Their life together—Evan wanted that so much.
“You would need to do it at the consulate in Ciudad Juárez.”
“Where?”
“In Ciudad Juárez—it’s a city on the border.”
“We can’t do it here?”
“It would be best, in your case, to go there. It’s more expedient. She would need to be there for a few days, at least, before the interview. It would all need to happen before Alma turns eighteen and a half.”
“What if it took longer?”
“Then the bar would apply. She’d stay in Mexico for at least three years.”
Evan tugged at his bangs. “Three years? So, we’d be married and she’d be in Mexico for three years?”
“Yes, that’s right, unless she stays here for more than a year without permission. Then the bar increases to ten years.”
“This is a little overwhelming.”
“I know. And you need to keep in mind that, if she goes home now, she may still be able to come back here for college, legally, as an international student.”

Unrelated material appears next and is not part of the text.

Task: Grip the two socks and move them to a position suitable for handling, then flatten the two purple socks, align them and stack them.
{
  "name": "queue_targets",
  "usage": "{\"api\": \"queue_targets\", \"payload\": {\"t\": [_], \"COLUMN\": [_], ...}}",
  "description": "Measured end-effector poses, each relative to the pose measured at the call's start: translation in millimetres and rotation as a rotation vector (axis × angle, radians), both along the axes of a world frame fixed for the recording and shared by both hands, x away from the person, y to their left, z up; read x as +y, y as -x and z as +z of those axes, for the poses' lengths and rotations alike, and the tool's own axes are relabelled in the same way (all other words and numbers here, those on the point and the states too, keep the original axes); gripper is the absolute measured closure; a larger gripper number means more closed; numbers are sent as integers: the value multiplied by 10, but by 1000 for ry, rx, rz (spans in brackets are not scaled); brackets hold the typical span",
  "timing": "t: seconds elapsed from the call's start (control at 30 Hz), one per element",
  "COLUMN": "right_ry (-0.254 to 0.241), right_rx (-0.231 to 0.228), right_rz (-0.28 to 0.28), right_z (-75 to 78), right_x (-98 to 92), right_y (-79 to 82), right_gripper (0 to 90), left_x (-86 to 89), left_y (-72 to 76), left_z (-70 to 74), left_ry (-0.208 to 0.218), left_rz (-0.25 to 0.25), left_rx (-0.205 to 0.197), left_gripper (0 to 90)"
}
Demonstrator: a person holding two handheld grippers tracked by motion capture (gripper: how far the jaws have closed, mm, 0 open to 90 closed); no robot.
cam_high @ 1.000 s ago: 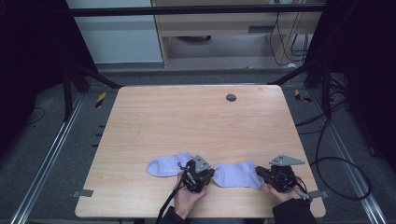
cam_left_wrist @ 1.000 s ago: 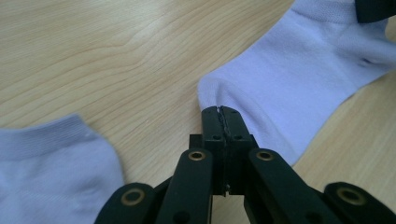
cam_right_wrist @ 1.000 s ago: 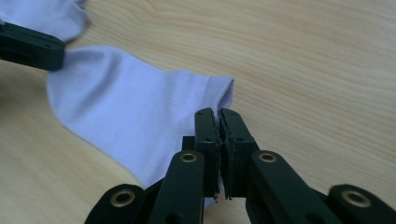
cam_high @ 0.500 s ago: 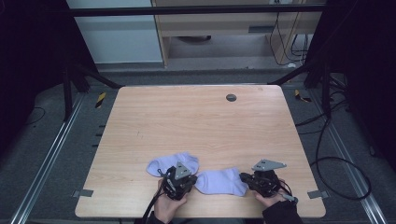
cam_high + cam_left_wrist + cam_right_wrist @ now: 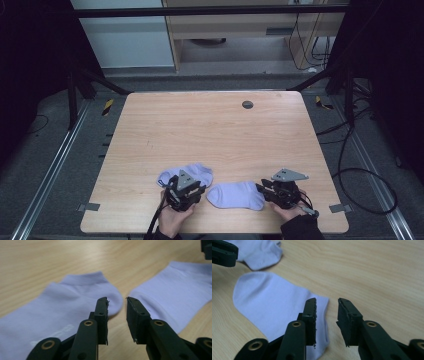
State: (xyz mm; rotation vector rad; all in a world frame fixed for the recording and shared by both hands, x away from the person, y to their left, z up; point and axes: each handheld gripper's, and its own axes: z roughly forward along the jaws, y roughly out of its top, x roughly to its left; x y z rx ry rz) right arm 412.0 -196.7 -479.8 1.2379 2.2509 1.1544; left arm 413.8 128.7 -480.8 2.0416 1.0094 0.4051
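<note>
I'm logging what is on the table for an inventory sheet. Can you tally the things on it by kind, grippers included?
Pale lilac socks: 2, the left sock and the right sock
Hand-held grippers: 2, the left gripper and the right gripper, both with jaws apart and nothing between them
Total: 4

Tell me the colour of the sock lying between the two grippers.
Pale lilac, plain with no pattern; the sock shows best in the right gripper view.
</note>
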Motion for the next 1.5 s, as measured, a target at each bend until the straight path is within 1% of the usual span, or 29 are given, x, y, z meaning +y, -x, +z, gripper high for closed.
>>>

Home. That was such a strange way to describe it.
“But how would she pay for it? I mean, would she be able to get financial aid or scholarships as an international student?”
“I doubt it, Evan. Of course, she wouldn’t qualify for federal financial aid, and most scholarships are for citizens or lawful residents, but not all of them.”
“If I married her, she would qualify?”
“Yes.”
“And could she apply for her dad and brother?”
“Yes, after she’s twenty-one, but the penalty is almost certain to hold for them both.”
“So they’d have to wait ten years?”
“Yes.”
“When do we need to figure this all out?”
“If the two of you decide to marry, you should do it immediately. Her birthday is coming fast.”
“OK. Well, thanks, uh, for the information.”
Ms. Chen rested a cool hand on his forearm. Her fingernails were manicured, with little white tips.
“Evan, I know this is confusing and overwhelming.”
“Yes.”
“Please promise me that if you two move forward, it’s for the right reasons.”
“What are the right reasons?”
A deep silence filled the space between them.
“I’m not sure, to be honest.” She lifted her hand from his forearm to her temples as the muscles in her face tensed. “I still can’t believe I’ve even suggested it as a possibility. As a lawyer, it’s irresponsible, but I’m not your lawyer, technically. And I thought you should know.”
“Are you married?”
“Yes.”
“Why?”
“I don’t know exactly.”
“OK. That’s helpful.”
Ms. Chen smiled. “I’m just being honest with you, Evan.”
“My parents, they’re married for the wrong reasons. A lot of people I know are.”
“Yes, I’d have to agree with that. But Evan, knowing when it’s wrong is a start to understanding when it’s right.”
“Do you think that loving her is enough?”
“Probably not.”
They sat together in silence for a few moments.
“I have to get to court now, Evan. Call me if you want to discuss this further.”
She pulled a business card from her jacket and then dug around in her purse to fish out a pen. Writing a phone number on the back of the card, she said, “This is my cell. You can call me anytime.”
She walked through the door, leaving him alone in the emergency stairwell.